Tag Archives: Blue Ridge Parkway

Antenna Challenge #2: K6ARK End-Fed Half-Wave paired with the Elecraft KX1

I mentioned in a previous post that my personal Activation Challenge for 2022 was “to build a new antenna each month and deploy it at least once that month during a field activation.”

In January, I built a doublet with a military fixture/winder.

For February, I decided to purchase and build a counterpoise-less end-fed half-wave kit from from Adam (K6ARK).  This kit is available on Amazon.com for a mere $19.95 (affiliate link).

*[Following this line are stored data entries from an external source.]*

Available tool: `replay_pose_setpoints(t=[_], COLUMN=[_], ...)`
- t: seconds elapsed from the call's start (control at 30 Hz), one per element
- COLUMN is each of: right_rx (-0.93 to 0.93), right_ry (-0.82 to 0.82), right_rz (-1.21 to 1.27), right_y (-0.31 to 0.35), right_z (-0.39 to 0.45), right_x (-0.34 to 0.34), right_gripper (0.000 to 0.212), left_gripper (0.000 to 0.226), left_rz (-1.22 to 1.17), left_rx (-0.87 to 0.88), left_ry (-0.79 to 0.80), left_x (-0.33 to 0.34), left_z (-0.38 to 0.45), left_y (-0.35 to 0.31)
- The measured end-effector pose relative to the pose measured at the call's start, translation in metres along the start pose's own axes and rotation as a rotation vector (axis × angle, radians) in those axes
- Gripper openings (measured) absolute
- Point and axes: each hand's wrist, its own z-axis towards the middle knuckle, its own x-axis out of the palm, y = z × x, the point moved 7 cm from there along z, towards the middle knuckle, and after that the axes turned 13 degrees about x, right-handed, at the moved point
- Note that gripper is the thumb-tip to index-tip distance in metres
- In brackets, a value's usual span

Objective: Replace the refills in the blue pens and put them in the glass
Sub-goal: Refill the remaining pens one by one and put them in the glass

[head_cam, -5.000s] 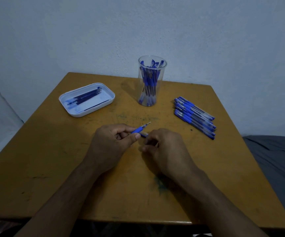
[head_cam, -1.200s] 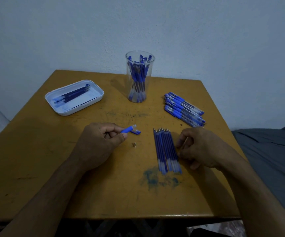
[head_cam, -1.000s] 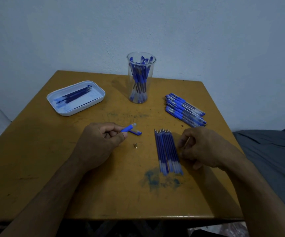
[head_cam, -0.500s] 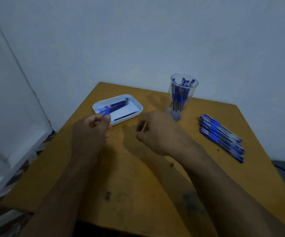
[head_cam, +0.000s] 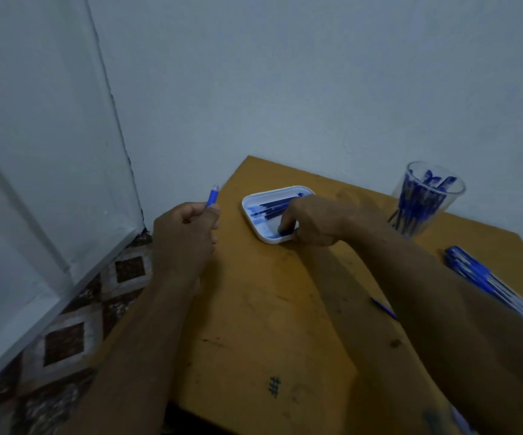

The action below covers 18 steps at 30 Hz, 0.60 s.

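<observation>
Nearest the person, the yellow-brown table [head_cam: 263,324] shows a broad bare stretch between the two forearms, marked with a small dark scribble [head_cam: 274,387]; its left edge runs up the frame with patterned floor tiles [head_cam: 65,337] below it. The left hand [head_cam: 183,237] hangs just past that left edge, over the floor, its grip curled round a blue pen barrel [head_cam: 212,197] whose tip points up and away. To its right the right hand [head_cam: 315,219] reaches across the table, fingers bent down into the near right part of the white tray [head_cam: 249,204]; whether they pinch one of the dark blue refills [head_cam: 269,208] lying there cannot be told. The tray sits near the table's far left corner, close to the edge. Right of the right forearm a short blue piece [head_cam: 384,307] lies on the table, and beyond it a pile of blue pens [head_cam: 489,282] lies near the right edge. Farthest, right of the right hand, the glass [head_cam: 426,199] stands upright with blue pens in it, near the wall.
</observation>
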Motion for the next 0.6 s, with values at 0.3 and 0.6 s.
replay_pose_setpoints(t=[0.3, 0.6], right_rx=[0.011, 0.037], right_ry=[-0.091, -0.210], right_rz=[0.097, 0.139], right_y=[-0.009, -0.012], right_z=[0.001, -0.014], right_x=[-0.008, -0.015], right_gripper=[0.023, 0.024], left_gripper=[0.012, 0.018], left_rz=[0.005, 0.036], left_rx=[0.012, 0.034], left_ry=[0.046, 0.085], left_x=[0.006, 0.014], left_z=[-0.003, -0.005], left_y=[-0.005, -0.006])
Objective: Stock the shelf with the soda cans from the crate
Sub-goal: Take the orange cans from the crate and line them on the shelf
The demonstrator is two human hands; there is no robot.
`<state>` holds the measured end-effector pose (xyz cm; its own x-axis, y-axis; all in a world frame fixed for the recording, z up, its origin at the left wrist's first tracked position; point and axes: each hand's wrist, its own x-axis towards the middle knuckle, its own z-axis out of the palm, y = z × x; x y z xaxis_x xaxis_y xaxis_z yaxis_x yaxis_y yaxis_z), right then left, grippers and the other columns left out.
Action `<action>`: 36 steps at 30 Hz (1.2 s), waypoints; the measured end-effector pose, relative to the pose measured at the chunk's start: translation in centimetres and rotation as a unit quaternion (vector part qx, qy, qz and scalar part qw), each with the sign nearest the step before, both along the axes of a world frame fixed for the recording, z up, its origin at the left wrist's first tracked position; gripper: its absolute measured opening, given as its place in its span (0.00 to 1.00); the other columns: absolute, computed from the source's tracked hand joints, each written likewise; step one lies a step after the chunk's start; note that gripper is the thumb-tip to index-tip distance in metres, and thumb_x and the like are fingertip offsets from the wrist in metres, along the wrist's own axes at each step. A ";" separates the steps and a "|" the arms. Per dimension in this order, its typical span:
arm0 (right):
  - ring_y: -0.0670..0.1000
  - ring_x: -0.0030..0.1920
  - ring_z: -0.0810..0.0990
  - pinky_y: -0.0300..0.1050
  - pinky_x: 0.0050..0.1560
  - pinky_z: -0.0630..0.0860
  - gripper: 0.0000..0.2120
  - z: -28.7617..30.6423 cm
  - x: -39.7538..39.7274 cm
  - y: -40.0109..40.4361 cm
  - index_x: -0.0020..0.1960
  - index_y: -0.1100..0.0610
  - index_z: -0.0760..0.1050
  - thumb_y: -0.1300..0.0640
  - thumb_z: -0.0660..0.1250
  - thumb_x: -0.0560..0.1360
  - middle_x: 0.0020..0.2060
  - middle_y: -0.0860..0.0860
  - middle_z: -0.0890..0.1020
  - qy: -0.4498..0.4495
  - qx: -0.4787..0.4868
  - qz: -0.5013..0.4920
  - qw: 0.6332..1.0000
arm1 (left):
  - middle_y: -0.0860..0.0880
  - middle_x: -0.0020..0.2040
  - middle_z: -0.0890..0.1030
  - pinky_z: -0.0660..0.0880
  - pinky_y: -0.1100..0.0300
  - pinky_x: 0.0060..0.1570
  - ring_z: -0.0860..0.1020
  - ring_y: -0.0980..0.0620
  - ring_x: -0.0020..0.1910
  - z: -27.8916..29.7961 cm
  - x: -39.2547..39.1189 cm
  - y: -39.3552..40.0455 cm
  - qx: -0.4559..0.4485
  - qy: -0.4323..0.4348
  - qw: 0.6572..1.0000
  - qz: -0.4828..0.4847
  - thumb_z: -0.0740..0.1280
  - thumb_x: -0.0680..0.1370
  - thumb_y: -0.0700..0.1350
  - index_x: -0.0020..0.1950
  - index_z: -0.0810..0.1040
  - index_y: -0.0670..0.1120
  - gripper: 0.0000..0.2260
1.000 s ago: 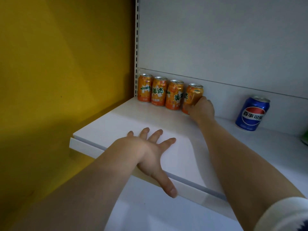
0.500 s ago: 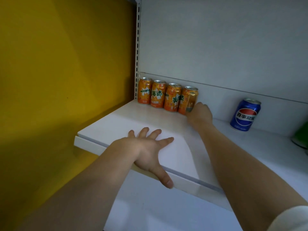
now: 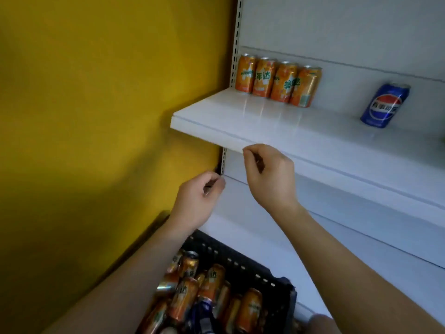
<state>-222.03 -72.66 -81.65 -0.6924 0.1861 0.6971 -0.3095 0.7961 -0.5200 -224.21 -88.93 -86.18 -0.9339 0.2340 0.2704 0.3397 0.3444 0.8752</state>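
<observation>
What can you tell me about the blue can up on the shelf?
The blue can looks like shiny metal, with a silver top rim and a round red, white and blue logo crossed by white writing. It stands upright on the white shelf, near the back panel, and only looks tilted through the wide lens. It stands alone, well apart from the four orange cans lined up at the shelf's left end. Neither hand touches it.

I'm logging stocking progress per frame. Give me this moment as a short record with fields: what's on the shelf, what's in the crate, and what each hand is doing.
shelf: white shelf, four orange cans upright in a row at its back left; one blue can standing apart to the right
crate: black crate below, holding many orange cans lying loose
left hand: below the shelf, fingers loosely curled, holding nothing
right hand: in front of the shelf edge, fingers loosely curled, holding nothing
wall: yellow wall on the left
</observation>
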 end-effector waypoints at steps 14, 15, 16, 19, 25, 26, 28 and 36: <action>0.52 0.60 0.78 0.49 0.58 0.78 0.14 -28.9 6.0 -11.4 0.63 0.51 0.72 0.53 0.64 0.78 0.58 0.50 0.78 -0.543 0.088 0.072 0.832 | 0.44 0.57 0.82 0.75 0.58 0.51 0.80 0.43 0.56 -25.3 4.6 -12.5 -0.372 -0.373 0.849 0.033 0.63 0.77 0.49 0.59 0.78 0.43 0.15; 0.54 0.63 0.75 0.50 0.61 0.76 0.20 -30.0 5.9 -11.7 0.67 0.53 0.69 0.52 0.65 0.77 0.63 0.52 0.75 -0.568 0.104 0.073 0.813 | 0.44 0.56 0.83 0.75 0.58 0.51 0.80 0.44 0.54 -26.2 5.0 -12.0 -0.350 -0.391 0.851 0.021 0.63 0.75 0.51 0.57 0.80 0.43 0.17; 0.56 0.67 0.73 0.51 0.64 0.74 0.27 -30.9 5.7 -12.0 0.72 0.54 0.65 0.51 0.66 0.76 0.69 0.54 0.71 -0.587 0.114 0.076 0.798 | 0.46 0.56 0.83 0.76 0.57 0.54 0.80 0.46 0.53 -26.8 5.5 -11.4 -0.316 -0.412 0.855 0.008 0.63 0.73 0.53 0.57 0.80 0.44 0.18; 0.58 0.71 0.69 0.51 0.65 0.71 0.41 -32.4 4.6 -12.6 0.80 0.57 0.52 0.45 0.68 0.75 0.76 0.55 0.62 -0.614 0.128 0.104 0.772 | 0.47 0.56 0.83 0.76 0.55 0.56 0.80 0.49 0.53 -29.3 6.4 -9.8 -0.256 -0.453 0.854 -0.018 0.64 0.75 0.47 0.56 0.79 0.47 0.12; 0.56 0.62 0.75 0.50 0.62 0.74 0.34 -33.2 2.9 -11.5 0.70 0.53 0.65 0.45 0.75 0.69 0.64 0.53 0.71 -0.617 0.071 0.104 0.777 | 0.50 0.52 0.83 0.78 0.57 0.54 0.80 0.51 0.53 -29.8 6.3 -9.7 -0.193 -0.486 0.851 -0.042 0.74 0.69 0.38 0.52 0.76 0.51 0.16; 0.55 0.61 0.75 0.50 0.61 0.75 0.33 -33.0 3.1 -11.3 0.68 0.51 0.64 0.45 0.76 0.69 0.62 0.52 0.71 -0.611 0.044 0.103 0.783 | 0.51 0.51 0.83 0.78 0.56 0.55 0.80 0.52 0.52 -29.8 6.2 -9.9 -0.181 -0.492 0.851 -0.035 0.76 0.69 0.39 0.54 0.78 0.50 0.17; 0.53 0.55 0.77 0.51 0.55 0.77 0.27 -32.5 3.8 -11.0 0.61 0.49 0.64 0.43 0.74 0.70 0.57 0.51 0.74 -0.607 0.020 0.111 0.787 | 0.52 0.50 0.84 0.79 0.55 0.57 0.81 0.53 0.52 -29.7 6.3 -10.0 -0.156 -0.503 0.849 -0.029 0.78 0.68 0.39 0.56 0.79 0.50 0.19; 0.44 0.42 0.80 0.48 0.43 0.81 0.26 -25.9 6.1 -10.1 0.51 0.43 0.63 0.41 0.74 0.61 0.42 0.44 0.79 -0.505 -0.090 0.082 0.855 | 0.46 0.56 0.84 0.77 0.50 0.56 0.82 0.46 0.56 -26.1 6.8 -9.7 0.084 -0.533 0.842 -0.023 0.78 0.66 0.37 0.67 0.72 0.61 0.35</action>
<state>-215.98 -82.75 -107.55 -0.9511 0.0703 -0.3006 0.2695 0.6643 -0.6972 -217.43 -98.66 -112.30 -0.6587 0.3176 -0.6821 -0.6590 0.1940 0.7267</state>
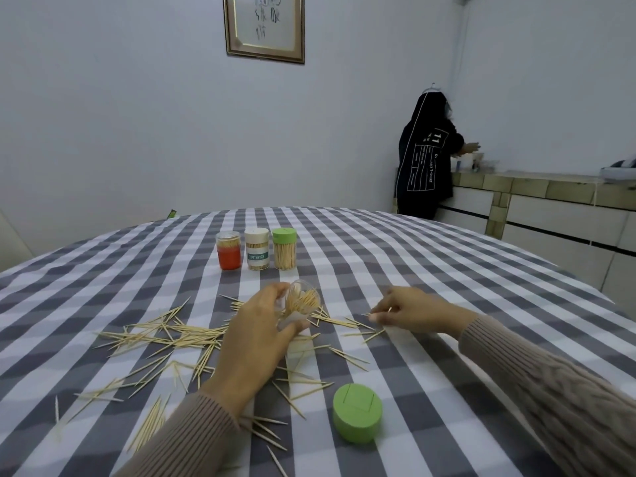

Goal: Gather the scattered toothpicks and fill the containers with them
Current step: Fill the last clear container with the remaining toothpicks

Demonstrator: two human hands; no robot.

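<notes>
While a green lid (357,412) lies nearest you, your left hand (256,333) grips a tilted clear container (298,308) of toothpicks, your right hand (406,309) pinches one beside it, loose toothpicks (165,333) litter the desk (447,270), and three filled containers (256,248) stand beyond.

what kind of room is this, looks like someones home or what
Probably a home dining or kitchen area. A checked tablecloth covers a large table, a framed picture hangs on the plain wall, and a tiled counter runs along the right, where another person stands working.
</notes>
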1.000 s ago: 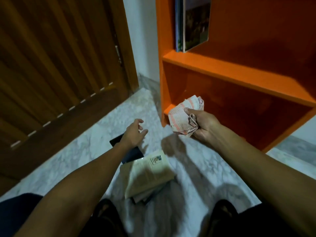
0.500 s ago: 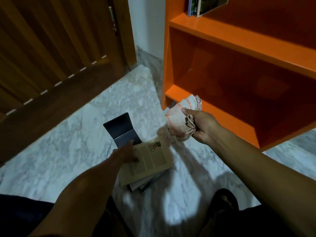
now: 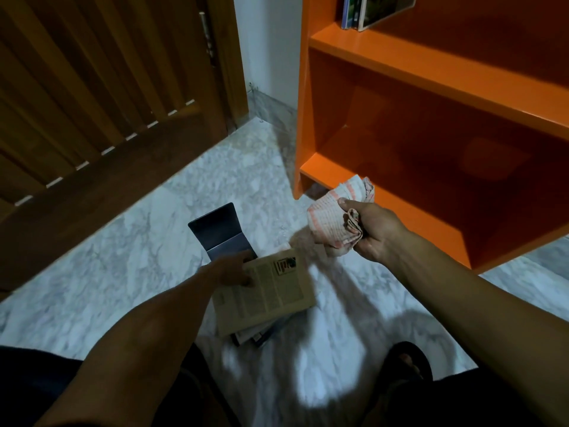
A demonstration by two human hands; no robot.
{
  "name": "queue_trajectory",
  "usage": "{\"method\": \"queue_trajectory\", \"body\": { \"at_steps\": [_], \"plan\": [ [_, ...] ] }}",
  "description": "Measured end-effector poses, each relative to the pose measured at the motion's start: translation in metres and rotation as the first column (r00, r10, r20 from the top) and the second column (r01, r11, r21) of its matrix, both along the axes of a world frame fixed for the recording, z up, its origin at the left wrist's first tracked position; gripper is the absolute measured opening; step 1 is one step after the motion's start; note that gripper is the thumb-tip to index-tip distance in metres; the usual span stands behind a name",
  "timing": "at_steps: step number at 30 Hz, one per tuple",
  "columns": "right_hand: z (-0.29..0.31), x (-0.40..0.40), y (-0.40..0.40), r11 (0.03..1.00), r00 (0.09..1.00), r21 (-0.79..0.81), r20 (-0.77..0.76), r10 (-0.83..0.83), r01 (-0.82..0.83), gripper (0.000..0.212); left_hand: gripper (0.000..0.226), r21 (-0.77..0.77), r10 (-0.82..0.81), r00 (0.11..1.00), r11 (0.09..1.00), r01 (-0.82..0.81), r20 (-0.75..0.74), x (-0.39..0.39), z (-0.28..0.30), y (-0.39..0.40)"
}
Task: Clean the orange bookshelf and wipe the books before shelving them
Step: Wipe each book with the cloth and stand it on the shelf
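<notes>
A tan paperback book (image 3: 271,291) lies back cover up on top of a small stack on the marble floor. My left hand (image 3: 234,269) grips its upper left edge, thumb on the cover. A dark book (image 3: 220,231) lies just beyond it. My right hand (image 3: 372,229) holds a crumpled white cloth with pink stripes (image 3: 335,217) in front of the orange bookshelf (image 3: 431,75). The bottom compartment of the bookshelf holds nothing. A few books (image 3: 366,10) stand on the shelf above, at its left end.
A brown wooden door (image 3: 101,97) stands at the left, with a white wall strip between it and the bookshelf. Grey marble floor (image 3: 123,257) spreads around the stack. My feet in dark sandals (image 3: 406,362) show at the bottom.
My left hand has come down from above the dark book onto the tan book and taken hold of its edge. My view has tilted downward. The right hand stays put with the cloth.
</notes>
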State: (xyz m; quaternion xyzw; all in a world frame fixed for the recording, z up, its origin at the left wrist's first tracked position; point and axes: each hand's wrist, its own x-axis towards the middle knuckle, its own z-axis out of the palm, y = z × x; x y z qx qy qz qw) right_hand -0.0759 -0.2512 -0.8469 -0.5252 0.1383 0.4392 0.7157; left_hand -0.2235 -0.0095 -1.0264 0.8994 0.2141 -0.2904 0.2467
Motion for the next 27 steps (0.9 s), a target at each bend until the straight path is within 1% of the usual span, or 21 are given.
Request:
{"method": "queue_trajectory", "body": {
  "at_steps": [1,4,6,8,10,11,13,15,18,20,22,25,26,27],
  "plan": [
    [0.001,0.001,0.000,1.000,1.000,0.008,-0.003,-0.008,0.008,0.010,0.048,-0.005,-0.036,0.999,0.999,0.036,0.021,0.001,0.006,-0.001],
    [0.005,0.003,-0.003,0.998,0.998,0.000,0.018,-0.066,0.066,0.023,0.020,0.016,-0.130,0.988,0.991,0.130,0.077,0.005,0.030,-0.004],
    [0.013,0.004,-0.004,0.997,0.996,-0.013,0.048,-0.080,0.080,0.026,0.023,0.046,-0.142,0.984,0.989,0.137,0.109,0.009,0.051,-0.003],
    [0.022,0.004,-0.007,0.995,0.992,-0.021,0.084,-0.094,0.096,0.022,0.025,0.052,-0.107,0.980,0.994,0.099,0.169,0.011,0.080,-0.001],
    [0.032,0.004,-0.010,0.990,0.983,-0.049,0.142,-0.121,0.129,0.021,0.022,-0.013,-0.035,0.969,0.999,0.039,0.246,0.012,0.114,0.004],
    [0.037,0.003,-0.012,0.988,0.976,-0.058,0.173,-0.133,0.145,0.025,0.020,-0.046,0.004,0.960,0.999,0.009,0.278,0.012,0.132,0.007],
    [0.047,0.003,-0.015,0.981,0.960,-0.038,0.217,-0.178,0.191,0.033,0.020,-0.099,0.066,0.932,0.995,-0.032,0.356,0.011,0.169,0.012],
    [0.059,-0.001,-0.014,0.963,0.924,0.012,0.279,-0.263,0.270,0.032,0.020,-0.184,0.154,0.889,0.980,-0.080,0.431,0.007,0.205,0.017],
    [0.073,-0.009,-0.011,0.882,0.788,0.054,0.426,-0.445,0.469,0.033,0.022,-0.414,0.352,0.792,0.899,-0.139,0.499,-0.004,0.248,0.019],
    [0.078,-0.016,-0.008,0.857,0.732,0.064,0.492,-0.472,0.511,0.035,0.027,-0.549,0.479,0.722,0.819,-0.163,0.499,-0.011,0.269,0.014],
    [0.084,-0.025,0.000,0.873,0.734,0.083,0.508,-0.451,0.480,0.034,0.032,-0.656,0.569,0.665,0.739,-0.155,0.484,-0.014,0.284,0.004],
    [0.096,-0.037,0.015,0.921,0.763,0.162,0.519,-0.385,0.354,0.031,0.037,-0.804,0.687,0.595,0.584,-0.110,0.417,-0.013,0.301,-0.018],
    [0.101,-0.041,0.019,0.932,0.766,0.201,0.531,-0.363,0.302,0.030,0.037,-0.827,0.708,0.575,0.555,-0.094,0.410,-0.013,0.304,-0.027],
    [0.107,-0.044,0.022,0.939,0.758,0.232,0.555,-0.342,0.254,0.029,0.035,-0.832,0.721,0.554,0.547,-0.088,0.416,-0.012,0.306,-0.034]
  ]
}}
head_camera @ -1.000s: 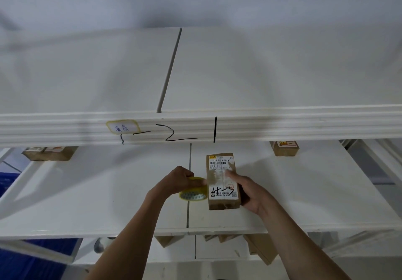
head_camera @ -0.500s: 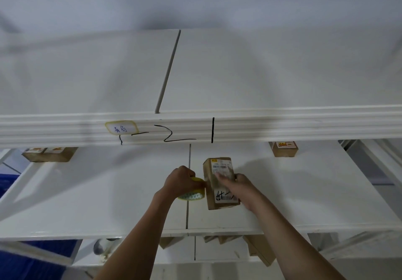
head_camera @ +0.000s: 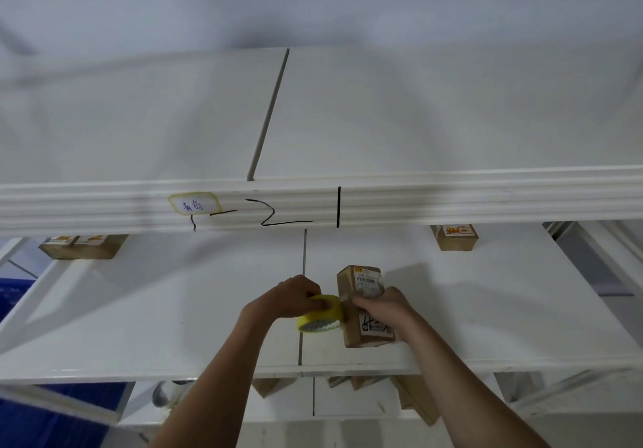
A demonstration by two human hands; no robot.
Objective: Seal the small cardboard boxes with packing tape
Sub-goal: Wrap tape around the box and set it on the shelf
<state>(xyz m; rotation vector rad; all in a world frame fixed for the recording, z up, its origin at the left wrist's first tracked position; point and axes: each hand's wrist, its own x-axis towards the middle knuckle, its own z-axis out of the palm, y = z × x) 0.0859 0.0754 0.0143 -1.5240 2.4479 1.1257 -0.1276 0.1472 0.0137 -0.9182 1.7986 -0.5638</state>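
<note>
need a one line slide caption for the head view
Left hand holds a yellow tape roll against a small cardboard box gripped by the right hand over a white shelf.

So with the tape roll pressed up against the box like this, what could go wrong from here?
1. The right hand covers much of the box's labelled top, so tape pulled across could catch the fingers or go on crooked.
2. The left hand holds the yellow tape roll tight against the box's side; a hard pull may slide or tip the box, which only the right hand steadies.
3. Tape could wrinkle over the shipping label's barcode.
</note>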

The build itself is pretty straight-forward and not terribly complicated. With that said, you do need a fine soldering iron tip and a little dexterity to manipulate these super tiny components. Adam includes instructions for building an EFHW with a counterpoise, without a counterpoise, or a random wire antenna. The coil can be configured as a a 49:1 Unun, 9:1 Unun, or 1:1 Balun.

If you choose the EFHW route you will need to solder one surface-mount capacitor on the board. If you’ve never worked with surface mount components before, take your time and use a good magnifying glass.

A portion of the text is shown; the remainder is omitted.